## EXERCISE INSTRUCTIONS
Please set down exactly the lines of the listing below from the line containing "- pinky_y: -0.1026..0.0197" through the line containing "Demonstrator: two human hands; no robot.", both lines included, leaving out all other lines.

## RECORDS SHOWN
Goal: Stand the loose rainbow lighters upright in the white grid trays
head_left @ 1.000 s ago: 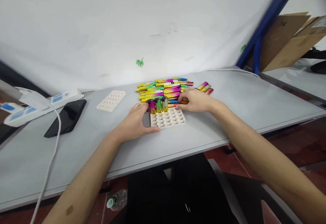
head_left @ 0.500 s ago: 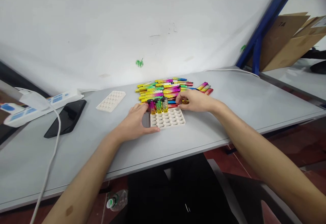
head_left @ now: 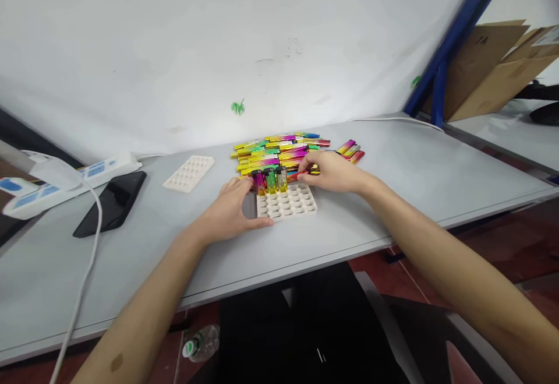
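A white tray with rows of holes (head_left: 287, 203) lies in front of me. Three lighters stand upright along its back row: a purple-and-yellow one (head_left: 259, 183), a green-and-yellow one (head_left: 271, 181) and a silver-and-yellow one (head_left: 282, 180). My left hand (head_left: 236, 206) grips the tray at its left side, thumb along the front edge and fingers by the back corner. Just behind the tray, my right hand (head_left: 328, 171) has its fingertips closed on a red lighter (head_left: 293, 178) at the front of a pile of shiny lighters (head_left: 279, 154). The fingers partly cover that lighter.
A second white tray (head_left: 189, 173) lies to the left. Further left are a black phone (head_left: 111, 203), a power strip (head_left: 74, 183) and a white cable (head_left: 91, 256). The wall stands behind the pile. A plastic bottle (head_left: 201, 343) is below the table edge.
My right hand has shifted slightly left and its fingers have closed at the red lighter. My left hand and the tray with the three lighters stay put.
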`<control>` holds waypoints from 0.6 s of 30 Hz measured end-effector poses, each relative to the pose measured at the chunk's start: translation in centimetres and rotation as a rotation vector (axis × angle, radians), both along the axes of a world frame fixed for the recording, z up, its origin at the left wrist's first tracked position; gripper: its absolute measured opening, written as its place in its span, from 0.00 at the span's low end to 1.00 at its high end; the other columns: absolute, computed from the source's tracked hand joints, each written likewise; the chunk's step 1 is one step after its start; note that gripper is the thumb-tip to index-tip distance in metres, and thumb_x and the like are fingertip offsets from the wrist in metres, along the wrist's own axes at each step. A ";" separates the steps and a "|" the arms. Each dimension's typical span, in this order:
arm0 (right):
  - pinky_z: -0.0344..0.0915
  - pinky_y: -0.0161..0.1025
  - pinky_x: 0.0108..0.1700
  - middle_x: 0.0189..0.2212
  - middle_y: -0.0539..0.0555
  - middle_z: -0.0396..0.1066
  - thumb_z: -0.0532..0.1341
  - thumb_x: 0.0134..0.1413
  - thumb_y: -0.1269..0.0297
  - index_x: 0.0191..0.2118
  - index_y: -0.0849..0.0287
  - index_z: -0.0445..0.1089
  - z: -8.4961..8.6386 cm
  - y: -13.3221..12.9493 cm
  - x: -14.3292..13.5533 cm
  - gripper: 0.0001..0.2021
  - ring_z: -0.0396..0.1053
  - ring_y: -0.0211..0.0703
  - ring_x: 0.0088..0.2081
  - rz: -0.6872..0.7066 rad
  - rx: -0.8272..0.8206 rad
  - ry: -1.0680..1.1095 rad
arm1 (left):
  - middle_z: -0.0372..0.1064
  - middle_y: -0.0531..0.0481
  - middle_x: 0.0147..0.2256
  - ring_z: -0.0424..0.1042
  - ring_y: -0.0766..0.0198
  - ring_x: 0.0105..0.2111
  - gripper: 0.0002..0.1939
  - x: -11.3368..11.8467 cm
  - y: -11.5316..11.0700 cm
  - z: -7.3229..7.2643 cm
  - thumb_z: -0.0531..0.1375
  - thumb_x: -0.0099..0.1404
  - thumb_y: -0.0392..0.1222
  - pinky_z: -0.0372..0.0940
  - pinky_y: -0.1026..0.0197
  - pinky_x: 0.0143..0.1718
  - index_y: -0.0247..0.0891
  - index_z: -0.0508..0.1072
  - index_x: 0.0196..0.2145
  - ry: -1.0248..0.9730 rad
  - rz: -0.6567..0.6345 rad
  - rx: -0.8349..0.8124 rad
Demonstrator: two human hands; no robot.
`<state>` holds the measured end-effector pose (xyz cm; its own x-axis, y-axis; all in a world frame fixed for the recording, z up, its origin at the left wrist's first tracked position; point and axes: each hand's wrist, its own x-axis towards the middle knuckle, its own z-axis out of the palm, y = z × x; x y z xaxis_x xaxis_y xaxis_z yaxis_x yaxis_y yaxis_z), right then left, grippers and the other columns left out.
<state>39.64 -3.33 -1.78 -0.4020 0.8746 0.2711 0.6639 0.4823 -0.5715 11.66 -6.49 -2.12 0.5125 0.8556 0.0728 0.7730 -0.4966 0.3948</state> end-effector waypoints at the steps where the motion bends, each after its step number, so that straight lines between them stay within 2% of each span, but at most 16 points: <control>1: 0.64 0.42 0.38 0.34 0.54 0.76 0.65 0.55 0.61 0.33 0.58 0.73 0.1 -0.1 -0.1 0.06 0.70 0.45 0.36 0.000 -0.006 0.097 | 0.67 0.43 0.47 0.64 0.45 0.50 0.33 0.0 0.0 0.0 0.66 0.54 0.69 0.62 0.45 0.52 0.41 0.64 0.45 0.000 -0.002 0.002; 4: 0.70 0.43 0.42 0.37 0.54 0.76 0.65 0.59 0.54 0.37 0.57 0.69 0.4 -0.2 -0.6 0.11 0.73 0.44 0.38 0.028 -0.123 0.486 | 0.66 0.44 0.48 0.64 0.45 0.50 0.33 0.0 0.0 0.0 0.66 0.54 0.69 0.62 0.45 0.52 0.42 0.63 0.44 0.000 -0.007 0.012; 6: 0.72 0.43 0.42 0.35 0.52 0.76 0.63 0.61 0.53 0.38 0.55 0.64 0.6 -0.2 -0.9 0.12 0.75 0.42 0.36 0.039 -0.248 0.749 | 0.66 0.44 0.47 0.64 0.45 0.50 0.33 0.0 0.0 0.0 0.66 0.54 0.69 0.62 0.45 0.52 0.43 0.63 0.44 0.000 -0.009 0.014; 9: 0.72 0.39 0.34 0.29 0.46 0.69 0.61 0.63 0.54 0.38 0.53 0.59 1.1 -0.4 -1.1 0.12 0.72 0.37 0.29 0.035 -0.415 0.997 | 0.67 0.44 0.46 0.64 0.46 0.49 0.32 0.0 0.0 0.0 0.66 0.54 0.68 0.62 0.45 0.51 0.42 0.64 0.44 -0.001 -0.014 0.014; 10: 0.69 0.36 0.29 0.27 0.44 0.67 0.61 0.63 0.54 0.38 0.52 0.59 1.2 -0.4 -1.1 0.12 0.69 0.35 0.26 0.040 -0.465 1.036 | 0.67 0.44 0.46 0.64 0.46 0.49 0.32 0.0 0.0 -0.1 0.66 0.54 0.68 0.62 0.45 0.51 0.42 0.64 0.44 -0.001 -0.014 0.015; 12: 0.56 0.31 0.21 0.25 0.42 0.63 0.62 0.62 0.53 0.38 0.51 0.58 1.4 -0.5 -1.2 0.12 0.60 0.32 0.20 0.061 -0.543 1.064 | 0.67 0.44 0.46 0.64 0.46 0.49 0.32 0.0 0.1 -0.1 0.66 0.54 0.68 0.62 0.46 0.51 0.42 0.64 0.43 -0.004 -0.012 0.017; 14: 0.44 0.30 0.18 0.22 0.41 0.60 0.63 0.60 0.51 0.38 0.51 0.58 1.5 -0.6 -1.2 0.14 0.50 0.31 0.17 0.095 -0.588 1.056 | 0.66 0.44 0.46 0.64 0.46 0.48 0.32 0.0 0.1 -0.1 0.66 0.54 0.68 0.62 0.46 0.51 0.42 0.64 0.42 -0.007 -0.010 0.017; 16: 0.38 0.31 0.19 0.18 0.40 0.54 0.62 0.60 0.46 0.36 0.52 0.59 1.4 -0.6 -1.4 0.16 0.44 0.31 0.17 0.125 -0.620 1.042 | 0.66 0.44 0.46 0.64 0.46 0.48 0.32 -0.1 0.1 -0.1 0.66 0.54 0.68 0.62 0.46 0.50 0.42 0.63 0.42 -0.010 -0.012 0.016; 18: 0.37 0.32 0.19 0.16 0.40 0.47 0.57 0.60 0.40 0.31 0.53 0.58 1.1 -0.6 -1.5 0.21 0.40 0.32 0.16 0.120 -0.644 1.036 | 0.66 0.45 0.45 0.64 0.46 0.48 0.31 -0.1 0.0 -0.1 0.66 0.54 0.68 0.63 0.46 0.50 0.42 0.63 0.41 -0.007 -0.013 0.018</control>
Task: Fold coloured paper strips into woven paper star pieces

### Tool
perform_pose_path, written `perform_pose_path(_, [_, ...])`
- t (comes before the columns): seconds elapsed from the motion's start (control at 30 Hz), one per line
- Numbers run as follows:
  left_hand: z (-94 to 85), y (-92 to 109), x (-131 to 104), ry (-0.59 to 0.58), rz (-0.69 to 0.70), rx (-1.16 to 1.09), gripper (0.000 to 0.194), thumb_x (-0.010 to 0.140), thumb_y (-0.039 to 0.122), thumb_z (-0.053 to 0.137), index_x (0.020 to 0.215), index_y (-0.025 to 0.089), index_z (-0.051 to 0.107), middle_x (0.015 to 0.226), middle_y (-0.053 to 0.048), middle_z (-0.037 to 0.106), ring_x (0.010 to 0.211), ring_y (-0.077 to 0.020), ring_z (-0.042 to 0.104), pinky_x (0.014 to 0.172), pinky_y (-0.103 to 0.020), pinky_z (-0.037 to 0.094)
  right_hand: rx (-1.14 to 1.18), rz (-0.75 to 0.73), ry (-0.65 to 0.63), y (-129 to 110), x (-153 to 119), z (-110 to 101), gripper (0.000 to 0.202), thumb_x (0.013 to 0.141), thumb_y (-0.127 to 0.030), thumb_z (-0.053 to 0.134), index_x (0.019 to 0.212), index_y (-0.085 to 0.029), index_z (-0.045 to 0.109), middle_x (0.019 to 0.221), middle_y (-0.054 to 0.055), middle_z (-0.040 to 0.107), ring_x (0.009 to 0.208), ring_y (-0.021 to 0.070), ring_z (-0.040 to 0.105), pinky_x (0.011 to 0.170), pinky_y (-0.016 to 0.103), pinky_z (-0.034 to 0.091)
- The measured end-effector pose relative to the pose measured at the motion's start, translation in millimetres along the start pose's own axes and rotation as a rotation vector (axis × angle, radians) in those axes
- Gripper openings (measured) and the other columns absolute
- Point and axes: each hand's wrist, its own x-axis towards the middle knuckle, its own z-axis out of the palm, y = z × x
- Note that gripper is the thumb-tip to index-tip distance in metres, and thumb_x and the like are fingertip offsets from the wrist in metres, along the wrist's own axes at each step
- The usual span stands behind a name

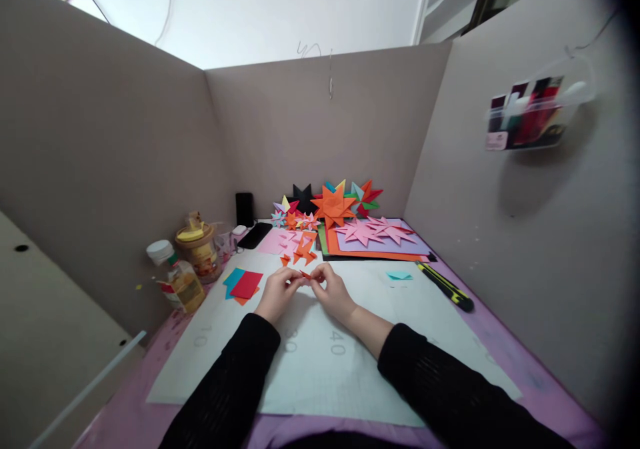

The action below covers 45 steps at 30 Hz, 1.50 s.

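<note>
Between my fingertips is a small folded piece of red paper [305, 275], held a little above the white sheet. My left hand [281, 291] pinches its left end. My right hand [332, 292] pinches the other end, and the fingers hide much of the paper. Just beyond the hands lie folded orange paper pieces [304, 252]. Left of my left hand, red, blue and orange paper squares [247, 284] overlap in a small stack. A folded turquoise paper piece [399, 275] rests off to the right of my right hand.
Paper stars [333, 206] stand against the back partition, with pink stars [361, 231] on stacked coloured sheets. A cutter knife [447, 287] lies at right. At left are a bottle [181, 279], a jar [201, 252] and a phone [255, 235]. Partitions enclose three sides.
</note>
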Motion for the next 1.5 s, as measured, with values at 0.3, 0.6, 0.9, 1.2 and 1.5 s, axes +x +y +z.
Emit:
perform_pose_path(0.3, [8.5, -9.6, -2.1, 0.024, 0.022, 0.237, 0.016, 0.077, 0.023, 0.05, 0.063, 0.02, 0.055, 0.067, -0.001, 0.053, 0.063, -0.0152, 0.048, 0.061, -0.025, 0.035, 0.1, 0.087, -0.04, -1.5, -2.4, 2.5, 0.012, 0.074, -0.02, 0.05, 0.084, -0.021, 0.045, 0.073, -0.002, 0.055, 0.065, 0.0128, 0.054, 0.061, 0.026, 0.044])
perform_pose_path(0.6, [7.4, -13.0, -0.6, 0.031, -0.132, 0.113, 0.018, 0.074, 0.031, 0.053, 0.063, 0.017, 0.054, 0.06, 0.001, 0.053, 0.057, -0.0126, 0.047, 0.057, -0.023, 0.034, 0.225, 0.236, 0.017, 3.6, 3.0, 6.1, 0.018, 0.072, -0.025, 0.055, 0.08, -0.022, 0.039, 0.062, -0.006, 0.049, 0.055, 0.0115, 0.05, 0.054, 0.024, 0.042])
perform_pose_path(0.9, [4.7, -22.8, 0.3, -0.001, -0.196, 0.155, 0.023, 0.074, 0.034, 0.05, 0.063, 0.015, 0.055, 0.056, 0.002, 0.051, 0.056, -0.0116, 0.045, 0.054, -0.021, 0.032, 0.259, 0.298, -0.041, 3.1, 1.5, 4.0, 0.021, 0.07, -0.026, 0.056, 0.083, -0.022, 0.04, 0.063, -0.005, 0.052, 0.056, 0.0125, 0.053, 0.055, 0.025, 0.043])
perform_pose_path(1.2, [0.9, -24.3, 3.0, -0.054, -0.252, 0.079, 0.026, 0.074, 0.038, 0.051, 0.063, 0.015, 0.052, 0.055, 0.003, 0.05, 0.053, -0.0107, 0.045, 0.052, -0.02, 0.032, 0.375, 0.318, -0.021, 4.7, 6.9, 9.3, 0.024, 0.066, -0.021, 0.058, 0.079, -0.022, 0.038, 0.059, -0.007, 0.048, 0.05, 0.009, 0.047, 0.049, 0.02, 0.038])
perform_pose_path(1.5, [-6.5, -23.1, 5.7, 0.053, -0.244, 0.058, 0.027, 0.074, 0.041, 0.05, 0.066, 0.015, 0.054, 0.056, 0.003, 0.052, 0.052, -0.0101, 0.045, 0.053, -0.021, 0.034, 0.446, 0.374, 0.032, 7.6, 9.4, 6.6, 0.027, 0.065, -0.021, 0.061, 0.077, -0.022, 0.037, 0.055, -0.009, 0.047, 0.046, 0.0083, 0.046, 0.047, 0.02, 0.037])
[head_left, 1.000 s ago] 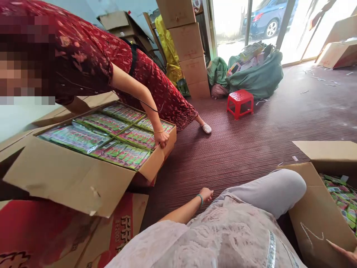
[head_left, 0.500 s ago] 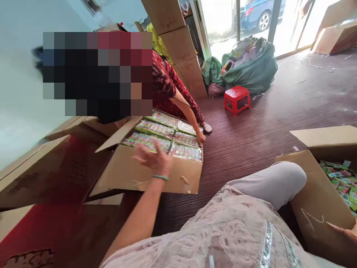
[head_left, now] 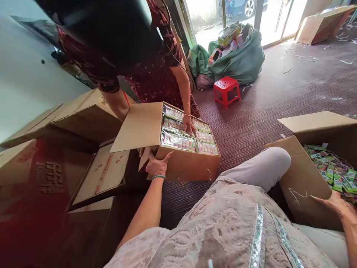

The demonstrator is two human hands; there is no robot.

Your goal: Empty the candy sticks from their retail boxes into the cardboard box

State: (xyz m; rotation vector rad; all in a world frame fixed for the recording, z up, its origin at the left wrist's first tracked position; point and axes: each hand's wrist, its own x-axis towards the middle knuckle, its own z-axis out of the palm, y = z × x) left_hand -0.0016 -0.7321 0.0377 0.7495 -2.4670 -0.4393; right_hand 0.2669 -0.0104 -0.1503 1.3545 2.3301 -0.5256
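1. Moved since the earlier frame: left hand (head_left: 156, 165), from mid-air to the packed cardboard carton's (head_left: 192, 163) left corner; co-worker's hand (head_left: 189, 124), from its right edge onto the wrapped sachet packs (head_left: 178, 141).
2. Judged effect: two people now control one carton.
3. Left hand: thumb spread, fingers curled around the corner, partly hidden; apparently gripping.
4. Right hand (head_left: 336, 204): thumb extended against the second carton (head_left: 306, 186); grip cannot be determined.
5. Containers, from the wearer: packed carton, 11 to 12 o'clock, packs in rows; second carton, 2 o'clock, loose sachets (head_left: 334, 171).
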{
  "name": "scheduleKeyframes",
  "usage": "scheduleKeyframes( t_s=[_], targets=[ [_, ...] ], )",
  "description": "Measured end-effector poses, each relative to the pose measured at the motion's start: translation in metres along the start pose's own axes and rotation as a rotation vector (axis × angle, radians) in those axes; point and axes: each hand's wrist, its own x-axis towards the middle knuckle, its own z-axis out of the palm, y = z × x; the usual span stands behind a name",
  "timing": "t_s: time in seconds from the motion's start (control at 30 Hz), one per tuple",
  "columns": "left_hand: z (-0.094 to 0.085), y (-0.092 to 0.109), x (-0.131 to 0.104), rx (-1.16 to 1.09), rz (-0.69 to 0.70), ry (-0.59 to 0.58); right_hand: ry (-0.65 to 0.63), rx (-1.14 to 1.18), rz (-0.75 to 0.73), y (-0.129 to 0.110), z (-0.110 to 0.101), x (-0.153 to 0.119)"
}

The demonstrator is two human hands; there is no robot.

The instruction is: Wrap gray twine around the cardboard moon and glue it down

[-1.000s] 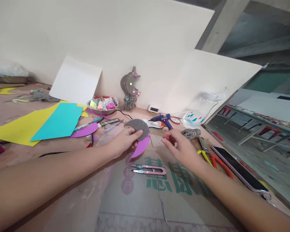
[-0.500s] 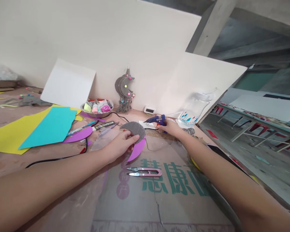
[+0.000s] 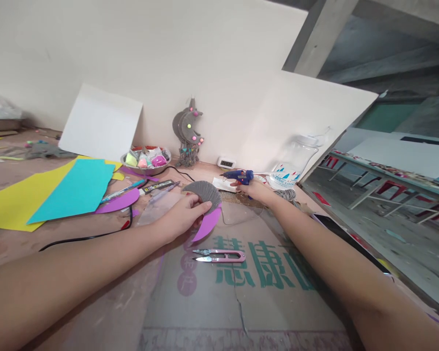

## EXERCISE RESPONSE
  - pinky_y: -0.1026..0.0197
  - pinky_x: 0.0143..0.1718
  - index_y: -0.0247..0.0891
  - index_z: -0.0508..0.1072
  - index_x: 0.0196..0.2145
  - ry: -1.0248..0.9730 rad
  - rz: -0.6567..0.6345 rad
  - rx: -0.8349..0.8124 rad
Demonstrator: two human hands; no robot.

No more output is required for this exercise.